In person, as in her play, Marlowe is thoughtful and also able to find some absurd humor embedded in her painful experiences. She says she has worked with Gregory to "strike the right balance between the dark stuff that is just real, and my sardonic slant on it."
Although the working title of the play was "Any Day Now," she decided to call it "The Haze" for the "dissociative and dreamlike" state she says she experienced as a girl growing up in Olympia, Wash., with a "Filipino Tiger Mom" and an abusive father.
Marlowe says she "felt so alone" when she started writing "The Haze." "I wondered if other people were hitting this same wall of not getting their kits processed."
She has no idea that her plight was unfortunately all too common among victims of rape locally and nationally.
National backlog
The Joyful Heart Foundation, which works with victims of sexual assault, says experts have estimated that well over 100,000 kits are awaiting analysis across the country.
The issue has been drawing considerable press attention this year.
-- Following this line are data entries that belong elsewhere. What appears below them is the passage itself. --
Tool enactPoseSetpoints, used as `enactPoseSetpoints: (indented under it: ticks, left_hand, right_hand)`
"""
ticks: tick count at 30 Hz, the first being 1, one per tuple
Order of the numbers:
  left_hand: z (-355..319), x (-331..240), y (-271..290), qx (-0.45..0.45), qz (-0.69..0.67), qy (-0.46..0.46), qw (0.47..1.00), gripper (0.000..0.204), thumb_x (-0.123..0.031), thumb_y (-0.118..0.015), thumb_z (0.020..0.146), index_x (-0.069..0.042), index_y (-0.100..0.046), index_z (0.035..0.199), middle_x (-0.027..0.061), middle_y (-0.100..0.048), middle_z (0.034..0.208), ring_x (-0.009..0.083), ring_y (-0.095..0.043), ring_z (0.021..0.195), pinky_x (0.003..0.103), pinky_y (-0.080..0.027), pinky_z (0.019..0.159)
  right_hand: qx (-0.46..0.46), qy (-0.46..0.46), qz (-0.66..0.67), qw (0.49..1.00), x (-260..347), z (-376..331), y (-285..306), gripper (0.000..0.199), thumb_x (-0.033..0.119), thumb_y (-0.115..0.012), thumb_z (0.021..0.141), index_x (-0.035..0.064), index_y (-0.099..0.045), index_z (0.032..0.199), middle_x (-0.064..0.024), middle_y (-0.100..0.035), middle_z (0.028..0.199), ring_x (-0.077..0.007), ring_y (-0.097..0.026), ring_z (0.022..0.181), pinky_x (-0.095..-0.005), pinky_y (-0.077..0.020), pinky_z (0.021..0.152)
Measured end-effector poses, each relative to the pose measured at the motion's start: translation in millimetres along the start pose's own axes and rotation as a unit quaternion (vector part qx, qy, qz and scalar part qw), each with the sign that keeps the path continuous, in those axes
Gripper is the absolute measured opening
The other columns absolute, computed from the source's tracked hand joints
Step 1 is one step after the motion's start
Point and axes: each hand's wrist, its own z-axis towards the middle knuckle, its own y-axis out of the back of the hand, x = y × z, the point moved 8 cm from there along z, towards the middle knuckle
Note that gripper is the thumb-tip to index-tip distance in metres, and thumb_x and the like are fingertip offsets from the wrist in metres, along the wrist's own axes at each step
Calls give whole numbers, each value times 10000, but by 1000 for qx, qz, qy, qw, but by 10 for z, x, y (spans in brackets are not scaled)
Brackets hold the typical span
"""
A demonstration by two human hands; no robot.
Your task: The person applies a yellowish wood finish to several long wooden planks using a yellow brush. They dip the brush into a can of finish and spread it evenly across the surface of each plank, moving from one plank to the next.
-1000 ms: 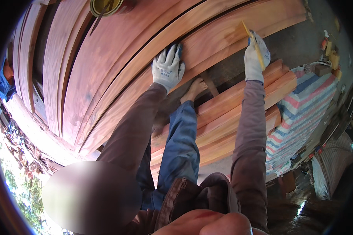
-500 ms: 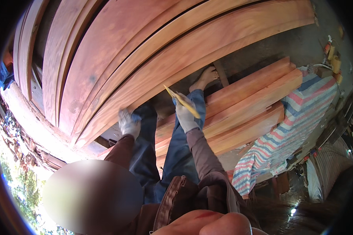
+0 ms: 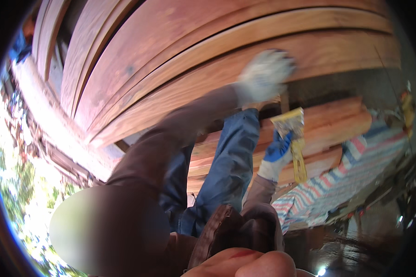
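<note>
A flat paintbrush [image 3: 299, 159] with a yellow handle and a wide greyish head is in my right hand [image 3: 278, 154]. That hand wears a white glove with a blue palm and is closed round the brush, above the lower boards on the right. My left hand [image 3: 266, 77], in a white glove, is stretched forward over the near edge of a long reddish wooden board [image 3: 328, 51]. Motion blurs its fingers, so I cannot tell whether it touches the wood or how its fingers are held.
More wide wooden boards [image 3: 138, 60] lie side by side on the far left. Reddish beams [image 3: 330, 122] lie to the right of my legs [image 3: 231, 157], beside a striped red, white and blue sheet [image 3: 330, 184]. Bright foliage [image 3: 21, 198] shows at the lower left.
My left hand has swung forward and right, from the board's near-left edge to farther along it. My right hand has moved right with the paintbrush and turned, so the brush's wide face shows.
</note>
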Motion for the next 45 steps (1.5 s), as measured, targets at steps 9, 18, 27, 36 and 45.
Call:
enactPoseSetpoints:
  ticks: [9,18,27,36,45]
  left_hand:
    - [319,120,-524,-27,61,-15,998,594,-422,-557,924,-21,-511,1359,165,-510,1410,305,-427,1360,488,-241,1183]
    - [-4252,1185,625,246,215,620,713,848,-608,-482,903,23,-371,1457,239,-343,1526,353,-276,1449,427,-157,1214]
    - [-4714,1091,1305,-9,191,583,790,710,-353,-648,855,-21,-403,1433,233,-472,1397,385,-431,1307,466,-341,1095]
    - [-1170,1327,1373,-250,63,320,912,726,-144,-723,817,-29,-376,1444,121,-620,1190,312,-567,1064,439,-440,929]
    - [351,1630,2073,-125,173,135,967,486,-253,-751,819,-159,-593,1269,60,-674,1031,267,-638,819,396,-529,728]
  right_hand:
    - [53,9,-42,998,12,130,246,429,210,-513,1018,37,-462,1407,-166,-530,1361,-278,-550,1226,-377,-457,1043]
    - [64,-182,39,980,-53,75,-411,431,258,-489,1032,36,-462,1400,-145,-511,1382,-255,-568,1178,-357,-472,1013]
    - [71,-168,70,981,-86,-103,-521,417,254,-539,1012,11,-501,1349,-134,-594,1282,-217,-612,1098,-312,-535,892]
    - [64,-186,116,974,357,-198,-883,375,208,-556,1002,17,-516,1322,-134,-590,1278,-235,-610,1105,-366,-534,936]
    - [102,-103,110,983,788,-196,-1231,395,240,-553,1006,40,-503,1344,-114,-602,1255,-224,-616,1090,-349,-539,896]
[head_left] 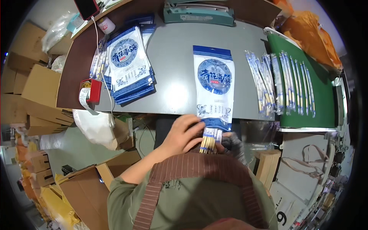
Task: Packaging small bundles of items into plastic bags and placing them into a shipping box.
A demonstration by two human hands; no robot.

Politicians, editorial boards and nonprofit advocacy groups (such as endthebacklog.org, founded by actress Mariska Hargitay) have been urging action - namely funding - to alleviate the vast backlog.
President Obama recently proposed a $41 million federal grant program to support comprehensive testing.
At the state level, Assemblywoman Nancy Skinner, D-Berkeley, and Alameda County District Attorney Nancy O'Malley introduced measure AB1517 in January to push law enforcement agencies to test kits more promptly.
The bill has unanimously passed both legislative houses and awaits Assembly confirmation and the governor's signature, according to O'Malley.
"It's a travesty that victims are not able to find closure, and rapists are not getting caught, because our system for processing the kits is broken," says former California State Assembly Speaker Pro Tempore Fiona Ma. "Heather is so brave to tell her story; and when people hear it, they start to understand what a huge problem this is."
Ma co-sponsored with Patricia Lurie a San Francisco benefit performance of excerpts of "The Haze" in July for guests including city police officers.
Marlowe says the rape has made her "way more cautious than I ever used to be. I don't like having this hyper-vigilance. I don't want women to feel they have to go out with an app that can detect roofies in a drink and always be on the defensive. And yet when that part of your brain is turned on to be super careful you can't really turn it off."
'Reluctant activist'
Marlowe has testified on the issue of the rape kit backlog before the San Francisco Police Commission and the state Legislature and been interviewed on numerous TV news programs. Yet she calls herself a "reluctant activist. I never thought I'd be the public face of this issue."
"I don't want to be pigeonholed as this 'issue playwright,' " she says. "And at the same time I do care deeply. I've had women come up to me after the show, all across the age range, who have had this happen to them. Audiences have been shocked and want to know how we can right this wrong."